[Records contained in a dataset]

● ● ● ● ● ● ●

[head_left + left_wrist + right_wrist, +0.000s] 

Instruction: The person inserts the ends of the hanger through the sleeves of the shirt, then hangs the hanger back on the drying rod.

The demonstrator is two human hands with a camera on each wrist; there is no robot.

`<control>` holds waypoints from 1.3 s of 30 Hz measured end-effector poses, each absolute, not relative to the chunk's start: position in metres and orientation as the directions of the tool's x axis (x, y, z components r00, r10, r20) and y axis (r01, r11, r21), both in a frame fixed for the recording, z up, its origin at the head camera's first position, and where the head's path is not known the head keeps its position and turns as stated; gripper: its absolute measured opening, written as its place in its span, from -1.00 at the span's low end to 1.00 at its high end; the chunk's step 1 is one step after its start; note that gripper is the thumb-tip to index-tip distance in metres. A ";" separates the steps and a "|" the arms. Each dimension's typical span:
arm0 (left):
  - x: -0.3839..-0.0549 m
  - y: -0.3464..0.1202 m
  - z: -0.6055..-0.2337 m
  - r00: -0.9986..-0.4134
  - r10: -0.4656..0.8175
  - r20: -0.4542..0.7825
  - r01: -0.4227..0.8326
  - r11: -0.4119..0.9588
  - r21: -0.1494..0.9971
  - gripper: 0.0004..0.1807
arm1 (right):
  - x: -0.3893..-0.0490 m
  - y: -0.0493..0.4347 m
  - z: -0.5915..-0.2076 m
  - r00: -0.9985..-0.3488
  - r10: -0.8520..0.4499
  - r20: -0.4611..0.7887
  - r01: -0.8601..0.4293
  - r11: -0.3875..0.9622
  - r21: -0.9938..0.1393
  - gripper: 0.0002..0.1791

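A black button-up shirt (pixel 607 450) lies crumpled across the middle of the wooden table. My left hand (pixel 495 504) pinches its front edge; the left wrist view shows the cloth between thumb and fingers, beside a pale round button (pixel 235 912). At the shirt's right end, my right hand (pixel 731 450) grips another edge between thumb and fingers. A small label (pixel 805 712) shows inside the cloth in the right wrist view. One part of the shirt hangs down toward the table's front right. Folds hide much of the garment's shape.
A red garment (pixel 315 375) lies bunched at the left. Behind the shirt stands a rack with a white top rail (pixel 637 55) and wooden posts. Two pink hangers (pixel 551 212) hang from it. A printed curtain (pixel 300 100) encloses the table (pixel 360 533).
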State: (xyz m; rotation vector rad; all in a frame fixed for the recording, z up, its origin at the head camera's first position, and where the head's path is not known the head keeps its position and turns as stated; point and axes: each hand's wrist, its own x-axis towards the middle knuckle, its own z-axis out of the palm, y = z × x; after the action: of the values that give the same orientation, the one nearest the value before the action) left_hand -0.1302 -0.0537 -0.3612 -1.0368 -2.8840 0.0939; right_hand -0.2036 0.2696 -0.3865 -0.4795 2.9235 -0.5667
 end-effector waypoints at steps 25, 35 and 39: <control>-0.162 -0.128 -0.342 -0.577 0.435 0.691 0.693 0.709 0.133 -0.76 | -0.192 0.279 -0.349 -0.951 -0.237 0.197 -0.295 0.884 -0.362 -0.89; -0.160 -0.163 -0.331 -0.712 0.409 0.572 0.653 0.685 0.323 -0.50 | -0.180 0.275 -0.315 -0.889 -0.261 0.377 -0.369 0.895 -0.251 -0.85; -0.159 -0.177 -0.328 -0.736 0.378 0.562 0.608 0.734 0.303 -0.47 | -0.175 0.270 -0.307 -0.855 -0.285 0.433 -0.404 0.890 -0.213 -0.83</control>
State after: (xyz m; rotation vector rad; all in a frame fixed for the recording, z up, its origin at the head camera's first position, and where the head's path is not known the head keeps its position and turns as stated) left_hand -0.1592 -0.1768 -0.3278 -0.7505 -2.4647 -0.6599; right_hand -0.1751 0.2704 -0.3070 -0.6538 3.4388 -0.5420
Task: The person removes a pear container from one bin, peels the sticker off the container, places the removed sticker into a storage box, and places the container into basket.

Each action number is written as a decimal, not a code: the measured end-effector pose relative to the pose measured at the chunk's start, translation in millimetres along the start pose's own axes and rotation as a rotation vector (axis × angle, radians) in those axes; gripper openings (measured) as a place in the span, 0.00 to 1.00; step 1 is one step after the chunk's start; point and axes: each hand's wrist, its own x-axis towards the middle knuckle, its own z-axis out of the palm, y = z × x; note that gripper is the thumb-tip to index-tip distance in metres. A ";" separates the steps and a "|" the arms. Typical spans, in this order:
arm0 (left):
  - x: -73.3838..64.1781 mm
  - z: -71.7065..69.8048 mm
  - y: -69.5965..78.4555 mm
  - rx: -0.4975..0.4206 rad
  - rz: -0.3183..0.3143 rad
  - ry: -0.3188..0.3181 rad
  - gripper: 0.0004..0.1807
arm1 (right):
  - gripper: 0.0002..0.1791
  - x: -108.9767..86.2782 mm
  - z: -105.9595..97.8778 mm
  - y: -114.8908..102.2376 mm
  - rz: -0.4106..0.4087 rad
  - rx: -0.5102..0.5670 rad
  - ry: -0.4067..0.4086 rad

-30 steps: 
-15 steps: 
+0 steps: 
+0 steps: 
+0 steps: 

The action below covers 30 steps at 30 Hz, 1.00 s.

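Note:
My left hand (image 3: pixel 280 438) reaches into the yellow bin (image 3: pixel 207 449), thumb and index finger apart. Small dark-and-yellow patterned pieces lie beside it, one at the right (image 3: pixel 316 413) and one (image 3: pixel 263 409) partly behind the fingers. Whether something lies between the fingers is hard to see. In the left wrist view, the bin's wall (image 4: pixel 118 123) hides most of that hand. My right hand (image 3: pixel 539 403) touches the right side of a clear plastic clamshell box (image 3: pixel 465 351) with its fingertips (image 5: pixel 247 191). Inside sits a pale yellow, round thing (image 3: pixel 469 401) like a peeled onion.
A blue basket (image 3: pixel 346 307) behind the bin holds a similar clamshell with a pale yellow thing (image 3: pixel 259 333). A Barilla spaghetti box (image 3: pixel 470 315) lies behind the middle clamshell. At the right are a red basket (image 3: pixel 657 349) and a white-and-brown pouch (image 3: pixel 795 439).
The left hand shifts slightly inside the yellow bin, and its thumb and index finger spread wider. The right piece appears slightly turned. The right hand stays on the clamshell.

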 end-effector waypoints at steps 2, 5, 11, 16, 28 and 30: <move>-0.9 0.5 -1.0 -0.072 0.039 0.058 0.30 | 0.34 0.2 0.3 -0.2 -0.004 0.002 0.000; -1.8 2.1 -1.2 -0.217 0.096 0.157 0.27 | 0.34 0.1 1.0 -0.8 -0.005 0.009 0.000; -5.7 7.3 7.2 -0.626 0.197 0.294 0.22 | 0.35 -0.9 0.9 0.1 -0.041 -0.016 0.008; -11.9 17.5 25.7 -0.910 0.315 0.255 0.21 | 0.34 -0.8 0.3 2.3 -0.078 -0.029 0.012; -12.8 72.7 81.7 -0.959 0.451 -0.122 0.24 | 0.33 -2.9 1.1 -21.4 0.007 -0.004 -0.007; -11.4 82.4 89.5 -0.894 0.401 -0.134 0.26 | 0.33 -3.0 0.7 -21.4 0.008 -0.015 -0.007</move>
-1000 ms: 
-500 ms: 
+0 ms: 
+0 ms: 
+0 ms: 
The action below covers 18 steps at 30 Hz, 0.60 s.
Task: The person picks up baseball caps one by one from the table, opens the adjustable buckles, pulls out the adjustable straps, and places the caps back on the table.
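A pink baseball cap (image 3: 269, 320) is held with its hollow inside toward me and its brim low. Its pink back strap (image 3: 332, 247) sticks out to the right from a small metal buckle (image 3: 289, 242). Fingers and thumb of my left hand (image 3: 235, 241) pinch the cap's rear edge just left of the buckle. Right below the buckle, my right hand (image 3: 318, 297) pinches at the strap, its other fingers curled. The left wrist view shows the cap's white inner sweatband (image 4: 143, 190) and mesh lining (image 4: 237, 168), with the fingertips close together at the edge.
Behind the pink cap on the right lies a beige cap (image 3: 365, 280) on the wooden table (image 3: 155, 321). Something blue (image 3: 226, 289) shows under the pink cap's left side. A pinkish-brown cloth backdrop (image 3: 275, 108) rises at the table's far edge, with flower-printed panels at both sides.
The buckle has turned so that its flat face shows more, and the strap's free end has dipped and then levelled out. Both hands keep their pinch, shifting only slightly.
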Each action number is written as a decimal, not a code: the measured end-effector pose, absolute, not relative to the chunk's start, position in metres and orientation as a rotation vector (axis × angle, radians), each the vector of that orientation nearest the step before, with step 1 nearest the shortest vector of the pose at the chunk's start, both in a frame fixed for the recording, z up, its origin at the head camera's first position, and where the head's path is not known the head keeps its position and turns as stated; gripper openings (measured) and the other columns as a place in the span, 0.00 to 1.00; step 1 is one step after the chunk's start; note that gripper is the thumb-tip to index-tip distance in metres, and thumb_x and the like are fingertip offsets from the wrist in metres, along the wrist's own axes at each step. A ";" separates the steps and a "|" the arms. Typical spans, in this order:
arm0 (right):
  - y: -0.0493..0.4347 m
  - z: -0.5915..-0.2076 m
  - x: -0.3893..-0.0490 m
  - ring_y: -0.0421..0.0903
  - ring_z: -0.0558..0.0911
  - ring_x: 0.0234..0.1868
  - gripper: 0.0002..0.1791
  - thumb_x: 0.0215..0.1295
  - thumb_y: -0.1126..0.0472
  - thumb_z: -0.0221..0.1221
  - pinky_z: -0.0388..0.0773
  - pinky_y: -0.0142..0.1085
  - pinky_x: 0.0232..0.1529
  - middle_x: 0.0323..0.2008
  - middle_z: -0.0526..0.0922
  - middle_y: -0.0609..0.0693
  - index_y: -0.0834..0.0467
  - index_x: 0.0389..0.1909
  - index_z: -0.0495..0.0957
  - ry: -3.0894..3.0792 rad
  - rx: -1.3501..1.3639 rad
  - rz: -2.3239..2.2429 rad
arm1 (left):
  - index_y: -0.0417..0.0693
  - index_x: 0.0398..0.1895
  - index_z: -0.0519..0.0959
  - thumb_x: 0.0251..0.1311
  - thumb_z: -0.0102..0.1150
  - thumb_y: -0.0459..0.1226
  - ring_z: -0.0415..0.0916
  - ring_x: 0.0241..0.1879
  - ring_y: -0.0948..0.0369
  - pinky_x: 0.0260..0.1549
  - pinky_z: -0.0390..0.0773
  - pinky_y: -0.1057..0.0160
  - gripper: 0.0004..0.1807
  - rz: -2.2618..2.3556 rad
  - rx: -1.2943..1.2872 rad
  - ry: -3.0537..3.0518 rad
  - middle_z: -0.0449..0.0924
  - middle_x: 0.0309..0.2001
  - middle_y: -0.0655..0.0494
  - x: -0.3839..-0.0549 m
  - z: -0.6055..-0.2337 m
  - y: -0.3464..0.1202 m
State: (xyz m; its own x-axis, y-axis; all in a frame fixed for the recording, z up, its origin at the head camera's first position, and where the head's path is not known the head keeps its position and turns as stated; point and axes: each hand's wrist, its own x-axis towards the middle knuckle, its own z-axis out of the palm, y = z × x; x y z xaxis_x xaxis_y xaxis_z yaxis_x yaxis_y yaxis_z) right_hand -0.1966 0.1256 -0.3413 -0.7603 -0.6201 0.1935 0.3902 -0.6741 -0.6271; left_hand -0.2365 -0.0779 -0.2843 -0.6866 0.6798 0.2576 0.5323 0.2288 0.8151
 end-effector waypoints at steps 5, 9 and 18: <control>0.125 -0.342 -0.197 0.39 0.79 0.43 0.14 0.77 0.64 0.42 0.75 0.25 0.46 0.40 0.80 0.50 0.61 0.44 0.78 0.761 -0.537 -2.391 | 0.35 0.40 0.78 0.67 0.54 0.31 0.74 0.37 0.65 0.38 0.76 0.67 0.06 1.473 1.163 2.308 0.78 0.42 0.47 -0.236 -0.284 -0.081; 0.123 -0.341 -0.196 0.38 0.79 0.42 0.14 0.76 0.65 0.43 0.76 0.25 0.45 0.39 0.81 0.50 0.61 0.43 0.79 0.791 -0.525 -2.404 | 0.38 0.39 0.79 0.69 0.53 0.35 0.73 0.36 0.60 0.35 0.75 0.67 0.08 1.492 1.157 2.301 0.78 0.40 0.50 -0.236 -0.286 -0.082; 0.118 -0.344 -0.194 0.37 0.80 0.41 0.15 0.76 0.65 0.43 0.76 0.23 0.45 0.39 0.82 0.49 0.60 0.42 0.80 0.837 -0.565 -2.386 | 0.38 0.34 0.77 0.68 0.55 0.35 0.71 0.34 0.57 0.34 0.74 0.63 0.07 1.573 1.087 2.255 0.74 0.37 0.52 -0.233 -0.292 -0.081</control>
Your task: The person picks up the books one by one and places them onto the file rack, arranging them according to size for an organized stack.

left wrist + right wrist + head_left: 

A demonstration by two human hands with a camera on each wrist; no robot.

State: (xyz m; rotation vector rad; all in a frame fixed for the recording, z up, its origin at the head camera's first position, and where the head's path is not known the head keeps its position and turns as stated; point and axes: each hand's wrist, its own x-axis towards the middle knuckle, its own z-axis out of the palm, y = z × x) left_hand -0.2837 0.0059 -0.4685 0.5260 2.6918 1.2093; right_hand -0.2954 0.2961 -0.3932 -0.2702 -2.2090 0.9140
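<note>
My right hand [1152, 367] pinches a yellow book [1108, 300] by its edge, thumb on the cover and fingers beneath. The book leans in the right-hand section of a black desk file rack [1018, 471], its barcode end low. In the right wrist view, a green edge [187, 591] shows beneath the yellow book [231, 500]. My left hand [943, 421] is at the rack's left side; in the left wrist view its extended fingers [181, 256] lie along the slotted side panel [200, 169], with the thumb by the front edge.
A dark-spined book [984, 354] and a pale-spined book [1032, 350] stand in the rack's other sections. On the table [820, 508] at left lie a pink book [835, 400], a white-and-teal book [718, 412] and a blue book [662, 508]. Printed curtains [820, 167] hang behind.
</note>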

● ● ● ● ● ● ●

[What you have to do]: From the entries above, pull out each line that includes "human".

[Solution below]:
The demonstrator is two human hands with a camera on each wrist; there is no robot.
A demonstration by two human hands with a camera on each wrist; no robot.

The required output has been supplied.